## WHAT IS REQUIRED
The response should be an exact repetition of all the entries.

## GIVEN ENTRIES
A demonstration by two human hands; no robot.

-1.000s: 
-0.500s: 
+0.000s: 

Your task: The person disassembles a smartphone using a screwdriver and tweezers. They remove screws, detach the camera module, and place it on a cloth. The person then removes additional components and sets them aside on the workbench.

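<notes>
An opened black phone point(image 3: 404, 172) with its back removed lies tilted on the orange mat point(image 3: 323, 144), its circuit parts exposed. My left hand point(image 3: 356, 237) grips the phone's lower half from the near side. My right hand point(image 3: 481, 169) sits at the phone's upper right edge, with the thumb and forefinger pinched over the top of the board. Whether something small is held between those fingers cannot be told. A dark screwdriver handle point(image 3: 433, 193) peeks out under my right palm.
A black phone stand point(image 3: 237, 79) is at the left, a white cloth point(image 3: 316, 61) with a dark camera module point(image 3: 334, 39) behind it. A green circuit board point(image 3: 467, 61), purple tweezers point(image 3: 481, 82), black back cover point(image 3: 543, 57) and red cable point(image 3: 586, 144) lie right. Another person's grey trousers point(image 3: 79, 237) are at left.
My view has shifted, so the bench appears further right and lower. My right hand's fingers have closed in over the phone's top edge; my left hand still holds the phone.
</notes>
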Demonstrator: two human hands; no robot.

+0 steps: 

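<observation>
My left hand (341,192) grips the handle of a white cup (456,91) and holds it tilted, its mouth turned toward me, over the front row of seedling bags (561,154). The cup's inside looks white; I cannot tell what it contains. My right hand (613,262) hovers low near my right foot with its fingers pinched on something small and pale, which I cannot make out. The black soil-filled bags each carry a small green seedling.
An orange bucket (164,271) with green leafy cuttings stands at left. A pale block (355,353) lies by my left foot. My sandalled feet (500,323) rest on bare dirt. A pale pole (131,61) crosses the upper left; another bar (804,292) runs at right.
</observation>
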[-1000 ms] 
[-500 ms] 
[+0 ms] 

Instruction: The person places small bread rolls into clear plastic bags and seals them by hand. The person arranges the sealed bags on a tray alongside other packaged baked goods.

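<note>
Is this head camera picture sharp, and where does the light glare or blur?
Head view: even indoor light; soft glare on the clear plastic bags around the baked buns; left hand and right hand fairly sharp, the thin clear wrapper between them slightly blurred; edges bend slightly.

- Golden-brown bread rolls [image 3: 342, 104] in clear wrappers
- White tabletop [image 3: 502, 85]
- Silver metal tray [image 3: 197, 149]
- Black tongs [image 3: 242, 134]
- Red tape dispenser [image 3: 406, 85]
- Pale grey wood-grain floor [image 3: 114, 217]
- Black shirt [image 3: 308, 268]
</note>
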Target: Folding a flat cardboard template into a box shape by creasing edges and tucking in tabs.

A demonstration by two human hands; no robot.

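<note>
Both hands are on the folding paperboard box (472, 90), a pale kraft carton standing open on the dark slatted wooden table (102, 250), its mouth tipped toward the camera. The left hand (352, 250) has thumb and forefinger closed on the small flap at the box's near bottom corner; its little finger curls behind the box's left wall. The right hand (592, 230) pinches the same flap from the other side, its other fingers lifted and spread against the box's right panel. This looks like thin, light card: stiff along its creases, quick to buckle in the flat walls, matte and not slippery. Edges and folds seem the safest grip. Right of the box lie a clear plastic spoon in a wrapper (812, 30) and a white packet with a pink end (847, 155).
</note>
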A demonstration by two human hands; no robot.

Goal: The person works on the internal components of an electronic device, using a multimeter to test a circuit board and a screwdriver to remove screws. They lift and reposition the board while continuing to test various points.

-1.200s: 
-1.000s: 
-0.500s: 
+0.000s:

## SOLUTION FOR THIS PROBLEM
A demonstration by two human hands; no robot.

-1.000s: 
-0.500s: 
+0.000s: 

Your task: The person disassembles a smartphone using a screwdriver and tweezers. They remove screws, detach the camera module, and place it on a cloth. The person then removes additional components and sets them aside on the workbench.

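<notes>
An opened black phone point(image 3: 404, 172) with its back removed lies tilted on the orange mat point(image 3: 323, 144), its circuit parts exposed. My left hand point(image 3: 356, 237) grips the phone's lower half from the near side. My right hand point(image 3: 481, 169) sits at the phone's upper right edge, with the thumb and forefinger pinched over the top of the board. Whether something small is held between those fingers cannot be told. A dark screwdriver handle point(image 3: 433, 193) peeks out under my right palm.
A black phone stand point(image 3: 237, 79) is at the left, a white cloth point(image 3: 316, 61) with a dark camera module point(image 3: 334, 39) behind it. A green circuit board point(image 3: 467, 61), purple tweezers point(image 3: 481, 82), black back cover point(image 3: 543, 57) and red cable point(image 3: 586, 144) lie right. Another person's grey trousers point(image 3: 79, 237) are at left.
My view has shifted, so the bench appears further right and lower. My right hand's fingers have closed in over the phone's top edge; my left hand still holds the phone.
</notes>
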Demonstrator: two human hands; no robot.

+0 steps: 

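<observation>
My left hand (341,192) grips the handle of a white cup (456,91) and holds it tilted, its mouth turned toward me, over the front row of seedling bags (561,154). The cup's inside looks white; I cannot tell what it contains. My right hand (613,262) hovers low near my right foot with its fingers pinched on something small and pale, which I cannot make out. The black soil-filled bags each carry a small green seedling.
An orange bucket (164,271) with green leafy cuttings stands at left. A pale block (355,353) lies by my left foot. My sandalled feet (500,323) rest on bare dirt. A pale pole (131,61) crosses the upper left; another bar (804,292) runs at right.
</observation>
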[-1000 ms] 
[-500 ms] 
[+0 ms] 

Instruction: The person places small bread rolls into clear plastic bags and seals them by hand. The person arranges the sealed bags on a tray alongside other packaged baked goods.

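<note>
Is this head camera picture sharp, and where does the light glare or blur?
Head view: even indoor light; soft glare on the clear plastic bags around the baked buns; left hand and right hand fairly sharp, the thin clear wrapper between them slightly blurred; edges bend slightly.

- Golden-brown bread rolls [image 3: 342, 104] in clear wrappers
- White tabletop [image 3: 502, 85]
- Silver metal tray [image 3: 197, 149]
- Black tongs [image 3: 242, 134]
- Red tape dispenser [image 3: 406, 85]
- Pale grey wood-grain floor [image 3: 114, 217]
- Black shirt [image 3: 308, 268]
</note>
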Target: Folding a flat cardboard template into a box shape by creasing edges and tucking in tabs.

A demonstration by two human hands; no robot.

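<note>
Both hands are on the folding paperboard box (472, 90), a pale kraft carton standing open on the dark slatted wooden table (102, 250), its mouth tipped toward the camera. The left hand (352, 250) has thumb and forefinger closed on the small flap at the box's near bottom corner; its little finger curls behind the box's left wall. The right hand (592, 230) pinches the same flap from the other side, its other fingers lifted and spread against the box's right panel. This looks like thin, light card: stiff along its creases, quick to buckle in the flat walls, matte and not slippery. Edges and folds seem the safest grip. Right of the box lie a clear plastic spoon in a wrapper (812, 30) and a white packet with a pink end (847, 155).
</note>
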A demonstration by two human hands; no robot.

Goal: The person works on the internal components of an electronic device, using a multimeter to test a circuit board and a screwdriver to remove screws. They lift and reposition the board while continuing to test various points.

-1.200s: 
-1.000s: 
-0.500s: 
+0.000s:

This exercise has been answered in full.